Since 1970, the number of administrators in health care has risen over 3000%. That’s factual, from the US board of labor statistics. If you don’t deal with that, you cannot decrease costs.

Ultimately, how well you do in the hospital is a function of how vigilant, knowledgeable, experienced, and caring your physician is - including an element of clinical insight that you can’t easily teach. It’s also a function of the vigilance of the nurses, and the efforts of those directly involved in patient care in some manner.

Having said that, most of the ‘administrative’ incursions into medicine, particularly those that have some basis in federal mandates, take caretakers away from the bedside and put them in front of computers - checking boxes and doing very general documentation that is more often than not only marginally related to the particular patients they are taking care of.
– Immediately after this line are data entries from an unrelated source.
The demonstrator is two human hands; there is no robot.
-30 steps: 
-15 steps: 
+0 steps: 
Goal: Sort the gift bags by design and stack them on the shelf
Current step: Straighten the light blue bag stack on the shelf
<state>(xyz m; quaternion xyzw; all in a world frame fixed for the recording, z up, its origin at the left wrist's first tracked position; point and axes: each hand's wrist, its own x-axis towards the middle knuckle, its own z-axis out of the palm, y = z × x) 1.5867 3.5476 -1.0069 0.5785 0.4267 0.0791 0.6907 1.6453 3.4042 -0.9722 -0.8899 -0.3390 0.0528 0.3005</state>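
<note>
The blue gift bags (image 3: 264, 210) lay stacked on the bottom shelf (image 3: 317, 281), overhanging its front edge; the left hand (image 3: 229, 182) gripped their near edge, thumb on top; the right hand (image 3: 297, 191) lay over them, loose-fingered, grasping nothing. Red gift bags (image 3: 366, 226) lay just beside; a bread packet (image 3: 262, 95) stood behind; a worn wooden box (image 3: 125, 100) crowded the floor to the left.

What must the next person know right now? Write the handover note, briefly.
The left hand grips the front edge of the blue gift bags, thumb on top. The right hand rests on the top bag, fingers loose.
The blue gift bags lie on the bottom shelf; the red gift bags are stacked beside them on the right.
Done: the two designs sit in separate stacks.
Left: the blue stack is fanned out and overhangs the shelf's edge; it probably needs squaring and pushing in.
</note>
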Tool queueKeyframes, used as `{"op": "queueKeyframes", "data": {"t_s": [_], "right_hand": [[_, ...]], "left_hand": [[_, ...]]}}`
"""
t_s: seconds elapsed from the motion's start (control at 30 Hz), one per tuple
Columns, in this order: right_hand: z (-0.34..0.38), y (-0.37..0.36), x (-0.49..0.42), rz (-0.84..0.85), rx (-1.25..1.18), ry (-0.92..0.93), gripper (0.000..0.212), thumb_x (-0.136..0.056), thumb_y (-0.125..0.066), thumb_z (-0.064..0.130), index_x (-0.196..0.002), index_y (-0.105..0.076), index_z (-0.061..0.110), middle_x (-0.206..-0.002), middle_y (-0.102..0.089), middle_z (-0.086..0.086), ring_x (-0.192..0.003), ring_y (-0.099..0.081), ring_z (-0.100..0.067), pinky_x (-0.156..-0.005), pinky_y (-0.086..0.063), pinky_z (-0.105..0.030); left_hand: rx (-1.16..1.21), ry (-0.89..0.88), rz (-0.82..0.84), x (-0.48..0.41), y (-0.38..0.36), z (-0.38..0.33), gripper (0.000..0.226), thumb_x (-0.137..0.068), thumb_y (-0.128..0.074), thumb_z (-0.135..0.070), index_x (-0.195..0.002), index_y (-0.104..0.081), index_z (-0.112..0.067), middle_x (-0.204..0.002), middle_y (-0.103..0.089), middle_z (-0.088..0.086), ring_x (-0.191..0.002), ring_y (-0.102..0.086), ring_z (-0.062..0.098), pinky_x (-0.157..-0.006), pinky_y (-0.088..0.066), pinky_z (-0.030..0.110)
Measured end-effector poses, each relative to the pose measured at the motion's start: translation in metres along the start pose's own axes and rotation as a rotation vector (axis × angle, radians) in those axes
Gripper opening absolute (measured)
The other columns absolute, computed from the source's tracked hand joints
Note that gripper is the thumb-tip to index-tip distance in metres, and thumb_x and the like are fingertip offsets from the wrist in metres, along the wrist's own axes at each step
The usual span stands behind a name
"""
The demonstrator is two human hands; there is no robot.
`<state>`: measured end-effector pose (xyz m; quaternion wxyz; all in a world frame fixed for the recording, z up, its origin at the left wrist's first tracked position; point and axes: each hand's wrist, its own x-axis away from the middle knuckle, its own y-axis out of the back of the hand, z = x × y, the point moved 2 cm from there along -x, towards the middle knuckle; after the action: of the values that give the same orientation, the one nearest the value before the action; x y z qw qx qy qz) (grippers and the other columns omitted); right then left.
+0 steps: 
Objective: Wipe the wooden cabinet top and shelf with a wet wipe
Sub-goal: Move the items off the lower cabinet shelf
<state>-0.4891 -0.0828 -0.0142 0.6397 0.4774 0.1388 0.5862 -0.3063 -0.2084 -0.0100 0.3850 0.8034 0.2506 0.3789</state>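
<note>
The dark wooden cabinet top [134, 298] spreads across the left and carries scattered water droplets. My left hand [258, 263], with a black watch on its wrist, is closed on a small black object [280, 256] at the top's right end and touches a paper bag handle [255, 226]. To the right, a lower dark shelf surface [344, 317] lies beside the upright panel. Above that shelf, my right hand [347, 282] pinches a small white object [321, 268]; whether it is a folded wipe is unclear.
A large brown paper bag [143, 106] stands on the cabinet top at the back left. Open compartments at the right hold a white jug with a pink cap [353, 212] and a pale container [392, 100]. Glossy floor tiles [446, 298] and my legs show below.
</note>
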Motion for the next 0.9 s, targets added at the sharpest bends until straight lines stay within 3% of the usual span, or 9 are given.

Having a caring and capable hospital administrator is a good thing, but hospitals have always had a head administrator (even those that were run by nuns - who often did a very good job). What’s different now is that the number of administrators has grown dramatically. This doesn’t lead to high quality efficient machine. It leads to increasing costs, busy work that doesn’t positively impact patient care (and often diminishes patient care), and more money going to people who don’t take care of patients.

I’m very happy your surgery went well. I’ve been a doc for a long time now, always at ‘major university hospitals’ as you put it. As part of outreach efforts, I’ve also spent time at affiliate hospitals. I’ve seen great patient care, and not so great patient care - with missed diagnoses and inappropriate treatment at both. None of those cases would have been prevented by administrators or more regulation. The administrators would have no clue about the diagnostic and therapeutic issues involved in those cases. Further, in none of those cases would the care have been flagged in any way based on the general ‘quality’ measures that are used almost universally these days. It all would fly under the radar - which it did.